How do I set the tilde (~) character correctly in LaTeX?

There’s a question discussing that on Stack Overflow, with a lot of answers. But dare I say it? They all suck:

  • \textasciitilde is too high,
  • \texttildelow is too low.
  • $\sim$ can be tweaked to look more or less acceptable: {\raise.17ex\hbox{$\scriptstyle\sim$}} – but even that is a hack and uses the wrong symbol.

The point is – the tilde character is definitely an existing glyph in any font I am tempted to use. How can I just access and typeset that character, please? Without resorting to some other, similar-looking glyph that first needs to be nudged into place using a cunning combination of font size and raised boxes?

There must be a possibility to access that glyph directly from the font definition.

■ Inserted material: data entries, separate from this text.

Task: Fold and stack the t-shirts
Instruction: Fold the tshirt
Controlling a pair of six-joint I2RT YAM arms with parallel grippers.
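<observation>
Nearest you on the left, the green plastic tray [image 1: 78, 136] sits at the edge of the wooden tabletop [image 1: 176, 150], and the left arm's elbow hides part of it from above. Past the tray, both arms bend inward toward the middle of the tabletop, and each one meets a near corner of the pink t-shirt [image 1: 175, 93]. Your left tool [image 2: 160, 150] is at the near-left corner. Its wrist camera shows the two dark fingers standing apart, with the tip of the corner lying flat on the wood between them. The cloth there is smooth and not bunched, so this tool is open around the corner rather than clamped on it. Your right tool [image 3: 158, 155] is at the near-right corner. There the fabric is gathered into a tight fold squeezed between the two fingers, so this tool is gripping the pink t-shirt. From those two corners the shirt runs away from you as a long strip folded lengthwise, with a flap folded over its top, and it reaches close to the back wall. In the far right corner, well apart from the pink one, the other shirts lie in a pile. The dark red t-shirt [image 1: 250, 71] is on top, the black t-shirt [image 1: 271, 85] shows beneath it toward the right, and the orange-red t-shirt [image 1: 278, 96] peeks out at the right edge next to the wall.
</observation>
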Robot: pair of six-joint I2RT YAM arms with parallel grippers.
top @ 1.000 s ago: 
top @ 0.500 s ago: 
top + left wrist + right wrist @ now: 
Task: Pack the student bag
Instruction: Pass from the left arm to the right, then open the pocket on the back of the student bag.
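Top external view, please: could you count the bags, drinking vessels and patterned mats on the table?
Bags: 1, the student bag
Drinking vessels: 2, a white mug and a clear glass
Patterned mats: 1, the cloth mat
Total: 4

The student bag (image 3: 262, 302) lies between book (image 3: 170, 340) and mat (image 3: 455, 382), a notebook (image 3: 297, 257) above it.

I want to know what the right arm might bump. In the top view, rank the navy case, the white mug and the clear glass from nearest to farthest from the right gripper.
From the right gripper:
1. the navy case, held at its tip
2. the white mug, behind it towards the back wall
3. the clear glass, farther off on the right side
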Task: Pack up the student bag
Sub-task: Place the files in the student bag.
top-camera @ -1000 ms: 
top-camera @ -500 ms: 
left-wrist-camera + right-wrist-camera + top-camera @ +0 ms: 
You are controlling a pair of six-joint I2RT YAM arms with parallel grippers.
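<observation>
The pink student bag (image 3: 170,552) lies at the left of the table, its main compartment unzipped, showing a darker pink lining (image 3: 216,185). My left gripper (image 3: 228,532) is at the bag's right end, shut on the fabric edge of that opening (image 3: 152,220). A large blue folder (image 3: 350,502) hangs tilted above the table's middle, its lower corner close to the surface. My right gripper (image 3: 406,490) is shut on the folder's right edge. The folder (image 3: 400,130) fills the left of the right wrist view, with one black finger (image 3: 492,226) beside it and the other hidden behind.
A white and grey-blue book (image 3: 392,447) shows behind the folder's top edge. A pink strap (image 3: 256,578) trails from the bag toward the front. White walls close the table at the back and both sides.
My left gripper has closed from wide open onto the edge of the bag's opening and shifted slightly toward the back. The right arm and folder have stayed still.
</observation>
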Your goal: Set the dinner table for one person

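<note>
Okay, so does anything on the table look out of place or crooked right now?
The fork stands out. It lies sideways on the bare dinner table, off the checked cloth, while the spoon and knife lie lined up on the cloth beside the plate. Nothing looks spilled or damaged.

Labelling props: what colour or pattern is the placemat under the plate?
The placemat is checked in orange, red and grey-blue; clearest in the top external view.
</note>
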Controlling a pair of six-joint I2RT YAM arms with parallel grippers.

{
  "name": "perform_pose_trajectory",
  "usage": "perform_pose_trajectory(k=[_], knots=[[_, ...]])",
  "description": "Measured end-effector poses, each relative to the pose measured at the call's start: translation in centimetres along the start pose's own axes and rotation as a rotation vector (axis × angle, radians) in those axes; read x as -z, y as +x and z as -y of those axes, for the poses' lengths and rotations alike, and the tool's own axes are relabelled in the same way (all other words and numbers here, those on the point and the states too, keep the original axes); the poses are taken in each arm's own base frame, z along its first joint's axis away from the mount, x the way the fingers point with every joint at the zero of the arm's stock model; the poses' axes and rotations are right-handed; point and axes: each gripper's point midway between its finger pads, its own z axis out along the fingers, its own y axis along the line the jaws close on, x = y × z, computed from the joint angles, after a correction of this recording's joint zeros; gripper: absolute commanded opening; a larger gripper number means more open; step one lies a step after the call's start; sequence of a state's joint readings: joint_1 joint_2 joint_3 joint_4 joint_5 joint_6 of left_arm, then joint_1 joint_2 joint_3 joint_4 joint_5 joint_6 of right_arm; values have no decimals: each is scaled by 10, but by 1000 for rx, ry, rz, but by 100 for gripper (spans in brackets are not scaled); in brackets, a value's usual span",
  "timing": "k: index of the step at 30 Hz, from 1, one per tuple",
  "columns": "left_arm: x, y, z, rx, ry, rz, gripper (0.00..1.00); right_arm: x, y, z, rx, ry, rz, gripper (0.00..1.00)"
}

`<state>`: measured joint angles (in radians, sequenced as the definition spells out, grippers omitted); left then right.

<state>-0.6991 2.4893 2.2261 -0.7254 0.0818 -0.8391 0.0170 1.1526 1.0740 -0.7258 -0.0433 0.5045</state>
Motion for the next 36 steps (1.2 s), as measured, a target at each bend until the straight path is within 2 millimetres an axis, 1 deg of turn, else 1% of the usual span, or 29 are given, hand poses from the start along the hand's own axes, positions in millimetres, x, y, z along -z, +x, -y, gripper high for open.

To demonstrate, look at this screenshot which attempts simply to display a C++ destructor of a type T (~T):

tilde symbols

Compare this with the symbol we get in the browser: ~that’s what I want.

  • 8
    I know this is already answered. But i have to point out that the tilde character (Unicode 0x7E) just so happens to have a "high" glyph in the Computer Modern font fontsquirrel.com/fonts/computer-modern. That's a deliberate design choice for the tilde glyph. (Like how some fonts have a low J glyph.) The glyph you are looking for (to access and typeset that character, which is already there) is an other font with a "middle" glyph for tilde, or to "fake" it by using \raisebox. But +1 as i don't like the default design of ~ in CM either.
    – garyF
    Commented Mar 1, 2018 at 20:51
  • Subset of symbols - How does one insert a backslash or a tilde (~) into LaTeX? - TeX - LaTeX Stack Exchange, for cross-linking purpose.
    – user202729
    Commented Aug 9, 2022 at 11:26
  • @user202729 Ah, that's annoying: based on votes the other question/answers see a lot more traffic, yet the answers here are lot more comprehensive (and, importantly, better) than on the other question. (EDIT: hmm and apparently I knew that already, given that I answered the other question.) Commented Aug 9, 2022 at 11:56

8 Answers 8


It all depends on what do you want this glyph to stand for.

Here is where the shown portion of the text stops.